Questions and Answers

Amy Rich

Q We're installing a number of Solaris 8 boxes on our LAN, and we want to verify that the speed and duplex on the switch match that of the Sun network interfaces during auto-negotiation. If we have to, we'll explicitly set both sides and turn off auto-negotiation. These machines have ce0 interfaces, but ndd doesn't seem to be useful here. I tried:

ndd /dev/ce link_status
ndd /dev/ce link_mode
ndd /dev/ce link_speed

The link_speed shows up as 0. That doesn't seem to be meaningful, since it only seems to have a value of 0 or 1, and there are more than two speeds available. Is there another variable I should be looking at with ndd, or does link_speed have more than a 0/1 setting?

A The ndd command doesn't work with ce interfaces. Use the -k switch to netstat to obtain the information you're looking for:

netstat -k ce0 | egrep 'link_speed|link_status|link_duplex'

The output has the following meaning:

link_up - 0 down, 1 up
link_speed - speed in Mbit/s
link_duplex - 1 half duplex, 2 full duplex, 0 down

Q I just tried upgrading from FreeBSD 5.1 to FreeBSD 5.2 by obtaining the source from CVS and building things from scratch. I followed the documentation at:

http://www.freebsd.org/doc/en_US.ISO8859-1/books/handbook/makeworld.html

but it crashed during make installworld. It looks like things installed ok, but obviously the crash should not have happened. Does the normal build procedure not apply to FreeBSD 5 because it's not a STABLE release yet?

A When upgrading FreeBSD from source, always be sure to read /usr/src/UPDATING. The UPDATING file from 5.2 contains the following warning about the build and install process:

20031112:
  The statfs structure has been updated with 64-bit fields to allow 
  accurate reporting of multi-terabyte filesystem sizes. You should
  build world, then build and boot the new kernel BEFORE doing a 
  'installworld' as the new kernel will know about binaries using
  the old statfs structure, but an old kernel will not know about
  the new system calls that support the new statfs structure.
  Note that the backwards compatibility is only present when 
  the kernel is configured with the COMPAT_FREEBSD4 option. Since
  even /bin/sh will not run with a new kernel without said option 
  you're pretty much dead in the water without it. Make sure you have 
  COMPAT_FREEBSD4! Running an old kernel after a 'make world' will
  cause programs such as 'df' that do a statfs system call to fail with 
  a bad system call. Marco Wertejuk <wertejuk@mwcis.com> also reports 
  that cfsd (ports/security/cfs) needs to be recompiled after these 
  changes are installed.

  ****************************DANGER*******************************

  DO NOT make installworld after the buildworld w/o building and
  installing a new kernel FIRST.  You will be unable to build a
  new kernel otherwise on a system with new binaries and an old
  kernel.

Q I'm running sendmail 8.12.10 on our primary MX hosts and our backup MX hosts. Even though our primary MX machines are well connected, we're seeing a great deal of spam mail traveling through our backup MX machines. Is there some vulnerability that spammers are scanning for? I can't figure out why they're hitting both our backup and primary MX hosts.

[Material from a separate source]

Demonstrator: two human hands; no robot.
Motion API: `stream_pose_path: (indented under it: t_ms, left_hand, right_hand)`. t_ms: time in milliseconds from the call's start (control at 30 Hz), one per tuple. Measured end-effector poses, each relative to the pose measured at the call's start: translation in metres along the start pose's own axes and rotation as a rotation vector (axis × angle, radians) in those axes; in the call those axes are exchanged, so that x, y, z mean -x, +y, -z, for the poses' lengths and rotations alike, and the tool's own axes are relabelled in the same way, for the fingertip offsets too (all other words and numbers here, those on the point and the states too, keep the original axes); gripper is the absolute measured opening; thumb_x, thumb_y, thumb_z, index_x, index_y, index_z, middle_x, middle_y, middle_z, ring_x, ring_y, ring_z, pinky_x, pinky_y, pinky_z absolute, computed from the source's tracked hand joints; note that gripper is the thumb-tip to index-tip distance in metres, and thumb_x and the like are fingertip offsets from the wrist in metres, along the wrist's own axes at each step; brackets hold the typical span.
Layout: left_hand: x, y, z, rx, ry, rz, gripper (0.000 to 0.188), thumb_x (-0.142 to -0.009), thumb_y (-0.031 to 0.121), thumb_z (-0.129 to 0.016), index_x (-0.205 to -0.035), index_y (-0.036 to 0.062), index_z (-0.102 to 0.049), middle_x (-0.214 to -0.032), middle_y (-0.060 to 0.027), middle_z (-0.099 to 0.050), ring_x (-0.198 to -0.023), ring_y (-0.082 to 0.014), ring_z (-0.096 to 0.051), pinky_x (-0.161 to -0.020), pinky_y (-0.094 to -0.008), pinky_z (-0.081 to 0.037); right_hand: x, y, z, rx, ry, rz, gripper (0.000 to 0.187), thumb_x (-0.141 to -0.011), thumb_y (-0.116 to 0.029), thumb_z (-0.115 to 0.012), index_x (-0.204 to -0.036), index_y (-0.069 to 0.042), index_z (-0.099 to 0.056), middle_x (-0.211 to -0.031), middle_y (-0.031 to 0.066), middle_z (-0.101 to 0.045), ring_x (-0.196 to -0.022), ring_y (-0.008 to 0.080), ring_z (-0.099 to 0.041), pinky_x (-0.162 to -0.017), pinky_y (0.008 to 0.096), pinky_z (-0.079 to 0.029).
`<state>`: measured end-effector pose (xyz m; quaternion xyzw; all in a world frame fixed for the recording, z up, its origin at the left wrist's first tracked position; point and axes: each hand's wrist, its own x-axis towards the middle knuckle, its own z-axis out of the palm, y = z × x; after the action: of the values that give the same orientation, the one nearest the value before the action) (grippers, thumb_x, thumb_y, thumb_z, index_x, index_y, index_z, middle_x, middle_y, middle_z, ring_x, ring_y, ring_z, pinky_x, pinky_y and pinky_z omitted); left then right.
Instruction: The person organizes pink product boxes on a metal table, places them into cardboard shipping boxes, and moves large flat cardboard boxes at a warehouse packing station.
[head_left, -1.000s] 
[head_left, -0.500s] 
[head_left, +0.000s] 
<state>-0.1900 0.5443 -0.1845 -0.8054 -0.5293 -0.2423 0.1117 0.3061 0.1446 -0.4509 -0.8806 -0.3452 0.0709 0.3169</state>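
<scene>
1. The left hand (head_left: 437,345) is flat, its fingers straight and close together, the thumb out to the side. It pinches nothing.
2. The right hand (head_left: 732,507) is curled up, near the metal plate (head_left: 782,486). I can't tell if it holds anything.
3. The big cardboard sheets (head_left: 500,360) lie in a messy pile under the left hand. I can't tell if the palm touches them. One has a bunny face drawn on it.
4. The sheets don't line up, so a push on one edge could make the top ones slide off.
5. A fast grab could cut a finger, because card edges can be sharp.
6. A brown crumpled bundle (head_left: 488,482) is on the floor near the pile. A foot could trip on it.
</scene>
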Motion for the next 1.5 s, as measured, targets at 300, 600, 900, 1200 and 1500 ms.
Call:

A Many spammers use the backup MX hosts because some sites that are doing spam filtering are only doing it on their primary MX hosts. Spammers especially try to circumvent hosts using DNSBL rulesets on the primary MX hosts only. If spammers inject mail through the unprotected backup MX hosts, then the primaries will see the spam as coming from the backup MX hosts and not the original blocked host.

Q I'm running an ftp server that allows uploads to a central area. I have a cron job that checks this area and copies files off to a staging directory every half hour. Occasionally files get copied in the midst of uploading, and the copied file is therefore incomplete and corrupted. Is there an easy way to move only files that have been sitting around long enough to have transferred completely? I'm not sure how long that time frame would need to be, though, because uploads vary in size.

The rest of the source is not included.